Assessing violations of regression assumptions

Assessing violations of regression assumptions

  • What makes a study that uses multiple regression reliable or unreliable?

  • We can assess the validity of an empirical study by focussing on two classes of problems:

    • Threats to the internal validity.
    • Threats to the external validity.
  • Relates to published work using linear regression, final coursework for this module, your dissertations, etc

Internal and external validity

Tip

The statistical inferences about causal effects are valid for the population being studied

Tip

The statistical inferences can be generalized from the population and setting studied to other populations and settings

Threats to Internal Validity

Threats to Internal Validity

Internal validity consists of two components:

  1. Estimators of parameters should be unbiased & consistent

    • Unbiased: In expectation, \(\hat{\beta}\) represents the ‘true’ value
    • Consistent: As n increases, \(\hat{\beta}\) converges to the ‘true’ value
  2. Hypothesis tests & confidence intervals should have the desired significance level

    • If \(\alpha = 0.05\), in 100 tests where the null hypothesis is true, I should reject the null 5 times

These threats lead to failures of the least squares assumptions.

Internal validity: \(\hat{\beta}\)

Reasons for \(\hat{\beta}\) to be biased

\(\hat{\beta}\) may be biased (even in large samples) due to:

  • Omitted Variable Bias
  • Mis-specification of the functional form
  • Measurement error (in explanatory and outcome variables)
  • Sample selection

All four reasons are due to a correlation between the error term and the regressor – violation of Assumption 1.

Omitted Variable Bias

  • Review: OVB is present when we forget to include in our model a variable that determines Y and is related to one or more X
  • The bias persists even in large samples, leading to the OLS estimator to be inconsistent.
  • Recall that an estimator is consistent when it converges to the parameter that it is estimating as sample size increases.

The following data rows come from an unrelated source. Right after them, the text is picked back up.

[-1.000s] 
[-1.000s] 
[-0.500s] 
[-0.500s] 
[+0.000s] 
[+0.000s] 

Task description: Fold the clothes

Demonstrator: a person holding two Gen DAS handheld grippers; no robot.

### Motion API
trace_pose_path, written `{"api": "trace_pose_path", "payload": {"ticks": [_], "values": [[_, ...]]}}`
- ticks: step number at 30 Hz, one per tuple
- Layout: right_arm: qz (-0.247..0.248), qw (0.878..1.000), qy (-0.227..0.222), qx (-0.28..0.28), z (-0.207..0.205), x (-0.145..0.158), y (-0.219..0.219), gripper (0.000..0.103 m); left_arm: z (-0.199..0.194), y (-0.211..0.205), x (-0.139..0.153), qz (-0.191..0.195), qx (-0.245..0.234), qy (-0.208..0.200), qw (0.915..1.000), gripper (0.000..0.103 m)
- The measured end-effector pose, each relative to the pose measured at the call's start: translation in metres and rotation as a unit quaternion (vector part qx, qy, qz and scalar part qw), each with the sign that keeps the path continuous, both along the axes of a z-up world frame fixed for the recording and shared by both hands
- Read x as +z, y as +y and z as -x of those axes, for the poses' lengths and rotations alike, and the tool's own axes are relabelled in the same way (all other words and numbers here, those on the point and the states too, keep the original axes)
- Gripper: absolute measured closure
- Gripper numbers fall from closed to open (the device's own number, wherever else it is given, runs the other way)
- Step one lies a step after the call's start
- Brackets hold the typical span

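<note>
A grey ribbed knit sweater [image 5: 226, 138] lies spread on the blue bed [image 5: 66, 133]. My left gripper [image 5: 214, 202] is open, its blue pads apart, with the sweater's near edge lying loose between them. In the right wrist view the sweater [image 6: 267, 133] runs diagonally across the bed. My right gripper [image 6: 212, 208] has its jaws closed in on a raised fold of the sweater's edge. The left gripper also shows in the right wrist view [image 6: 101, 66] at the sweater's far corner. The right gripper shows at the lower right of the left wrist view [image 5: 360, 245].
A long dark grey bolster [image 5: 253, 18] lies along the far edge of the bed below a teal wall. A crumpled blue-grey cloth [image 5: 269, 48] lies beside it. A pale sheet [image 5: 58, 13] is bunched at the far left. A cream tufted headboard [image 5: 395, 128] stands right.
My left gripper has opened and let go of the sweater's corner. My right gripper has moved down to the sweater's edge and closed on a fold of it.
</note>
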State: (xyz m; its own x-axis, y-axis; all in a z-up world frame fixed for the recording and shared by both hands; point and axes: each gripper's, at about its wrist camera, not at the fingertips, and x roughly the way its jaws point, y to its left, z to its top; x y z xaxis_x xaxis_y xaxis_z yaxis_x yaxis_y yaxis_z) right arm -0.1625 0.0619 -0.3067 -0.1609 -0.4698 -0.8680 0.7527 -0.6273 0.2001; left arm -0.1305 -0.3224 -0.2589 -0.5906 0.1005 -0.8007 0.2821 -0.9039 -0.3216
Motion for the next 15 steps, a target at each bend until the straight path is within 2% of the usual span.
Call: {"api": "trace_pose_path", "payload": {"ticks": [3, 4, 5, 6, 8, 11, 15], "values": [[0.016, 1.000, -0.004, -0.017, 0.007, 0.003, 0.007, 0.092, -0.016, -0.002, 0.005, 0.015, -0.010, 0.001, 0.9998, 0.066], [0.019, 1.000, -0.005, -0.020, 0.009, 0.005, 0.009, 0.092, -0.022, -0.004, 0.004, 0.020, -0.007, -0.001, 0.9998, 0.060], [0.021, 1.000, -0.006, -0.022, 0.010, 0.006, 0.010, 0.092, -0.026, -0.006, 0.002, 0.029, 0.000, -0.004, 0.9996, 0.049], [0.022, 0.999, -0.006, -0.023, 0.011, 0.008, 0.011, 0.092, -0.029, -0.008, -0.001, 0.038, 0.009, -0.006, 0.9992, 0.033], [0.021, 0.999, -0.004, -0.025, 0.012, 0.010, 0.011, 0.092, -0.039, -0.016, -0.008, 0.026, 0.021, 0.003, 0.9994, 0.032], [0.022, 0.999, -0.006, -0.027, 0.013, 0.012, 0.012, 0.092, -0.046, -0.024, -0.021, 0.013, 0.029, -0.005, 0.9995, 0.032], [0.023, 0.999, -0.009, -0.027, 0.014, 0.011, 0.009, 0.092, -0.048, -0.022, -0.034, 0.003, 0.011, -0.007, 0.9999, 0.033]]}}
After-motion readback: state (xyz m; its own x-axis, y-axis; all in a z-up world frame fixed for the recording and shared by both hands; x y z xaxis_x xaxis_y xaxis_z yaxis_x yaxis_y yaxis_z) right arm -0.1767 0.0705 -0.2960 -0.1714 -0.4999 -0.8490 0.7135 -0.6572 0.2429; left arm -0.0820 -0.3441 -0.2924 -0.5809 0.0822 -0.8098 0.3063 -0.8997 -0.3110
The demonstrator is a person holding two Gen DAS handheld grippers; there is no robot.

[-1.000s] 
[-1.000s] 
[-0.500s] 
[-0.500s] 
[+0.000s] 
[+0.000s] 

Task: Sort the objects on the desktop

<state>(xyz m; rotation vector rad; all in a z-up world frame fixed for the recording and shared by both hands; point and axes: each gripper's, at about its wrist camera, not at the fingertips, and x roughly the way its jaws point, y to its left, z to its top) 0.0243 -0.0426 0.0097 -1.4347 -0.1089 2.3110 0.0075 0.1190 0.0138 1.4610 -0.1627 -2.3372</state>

Dealing with omitted variable bias

  • When variables measuring the omitted factors are available we can include them in our model, thus controlling for them.
  • We should be careful to include only relevant variables, those that belong in our model theoretically.
  • Including the variable when it does not belong reduces the precision of the estimators of the other regression coefficients.

Should I include more variables in my regression?

  • Be specific about the coefficient or coefficients of interest.
  • Use theoretical reasoning to identify the most important potential sources of omitted variable bias. You should arrive at a base specification and some additional control variables.
  • Test whether additional control variables have nonzero coefficients.
  • Provide tables showing the effect of including controls on the \(\beta\) of interest. How do your results change if you include questionable control variables?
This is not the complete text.